— WHAT IS EXPECTED —
For the listing below, return the line containing "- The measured", the line containing "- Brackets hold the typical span", and all lines in between, exactly as written and nothing else.

— DATA BLOCK —
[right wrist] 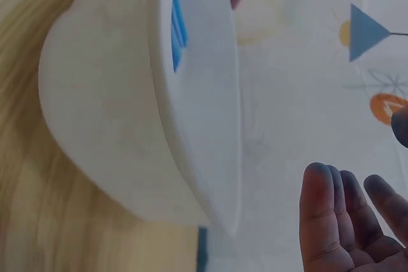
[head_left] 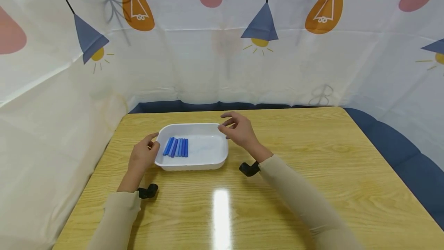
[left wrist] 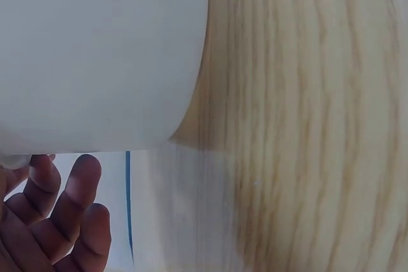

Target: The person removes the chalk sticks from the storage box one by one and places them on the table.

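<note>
A white plastic tray point(head_left: 208, 159) sits near the far edge of the table. Several blue and violet chalk sticks point(head_left: 176, 147) lie side by side in its left half, and faint blue smudges mark the bare bottom beside them. At the left end, my left hand point(head_left: 141, 155) holds the tray's rim between thumb and fingers; its curled fingers point(left wrist: 83, 183) show by the tray's edge in the left wrist view. My right hand point(head_left: 241, 131) hovers at the far right corner with fingers loosely bent and nothing in them. Dark bluish stains cover its fingertips point(right wrist: 317, 179).
The wood-grain table point(head_left: 312, 173) extends to the right and in front of the tray. A dark blue padded seat point(head_left: 392, 153) runs along its right and far edges. White printed cloth point(head_left: 208, 68) hangs behind and at the left. Black wrist cameras point(head_left: 250, 169) sit at both cuffs.
</note>
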A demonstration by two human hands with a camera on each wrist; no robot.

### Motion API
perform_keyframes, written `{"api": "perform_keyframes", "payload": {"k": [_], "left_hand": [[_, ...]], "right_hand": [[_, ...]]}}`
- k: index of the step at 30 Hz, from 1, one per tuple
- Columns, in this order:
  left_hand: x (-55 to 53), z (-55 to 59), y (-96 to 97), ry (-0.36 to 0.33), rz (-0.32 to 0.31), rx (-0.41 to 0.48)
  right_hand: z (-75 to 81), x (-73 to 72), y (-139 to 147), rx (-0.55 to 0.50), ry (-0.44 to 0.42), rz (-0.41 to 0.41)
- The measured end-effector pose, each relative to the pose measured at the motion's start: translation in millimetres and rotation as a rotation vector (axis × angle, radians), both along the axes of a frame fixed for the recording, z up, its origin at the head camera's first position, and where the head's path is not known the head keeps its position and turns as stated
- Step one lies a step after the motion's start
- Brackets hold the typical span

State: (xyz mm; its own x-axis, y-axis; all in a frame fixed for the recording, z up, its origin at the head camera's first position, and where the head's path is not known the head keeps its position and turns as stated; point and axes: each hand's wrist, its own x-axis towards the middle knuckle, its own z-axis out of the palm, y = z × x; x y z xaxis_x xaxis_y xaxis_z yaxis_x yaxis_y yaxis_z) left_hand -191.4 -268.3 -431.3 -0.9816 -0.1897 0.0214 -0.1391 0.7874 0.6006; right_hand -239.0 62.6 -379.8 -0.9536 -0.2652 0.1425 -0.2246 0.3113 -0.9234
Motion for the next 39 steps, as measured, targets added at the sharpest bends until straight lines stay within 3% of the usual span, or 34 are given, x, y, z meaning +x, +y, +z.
{"api": "perform_keyframes", "payload": {"k": [5, 13, 26, 39], "left_hand": [[0.7, -0.1, 0.1, 0.008, 0.002, 0.019], [0.1, -1.2, 2.6, -0.005, 0.016, 0.058], [0.2, -5.2, 0.0, -0.003, 0.029, 0.076], [0.3, -4.2, 1.2, 0.033, 0.044, 0.102]], "right_hand": [[-7.6, -4.2, -25, -0.003, -0.083, 0.044], [-14.8, -3.5, -57, 0.102, -0.099, 0.030], [-17.1, 2.1, -98, -0.003, -0.232, 0.057], [-32.9, -6.2, -122, 0.071, -0.268, 0.025]]}}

— THE ANSWER —
- The measured end-effector pose, each relative to the pose measured at the motion's start: translation in millimetres and rotation as a rotation vector (axis × angle, radians), both along the axes of a frame fixed for the recording, z up, its origin at the head camera's first position, and where the head's path is not known the head keeps its position and turns as stated
- Step one lies a step after the motion's start
- Brackets hold the typical span

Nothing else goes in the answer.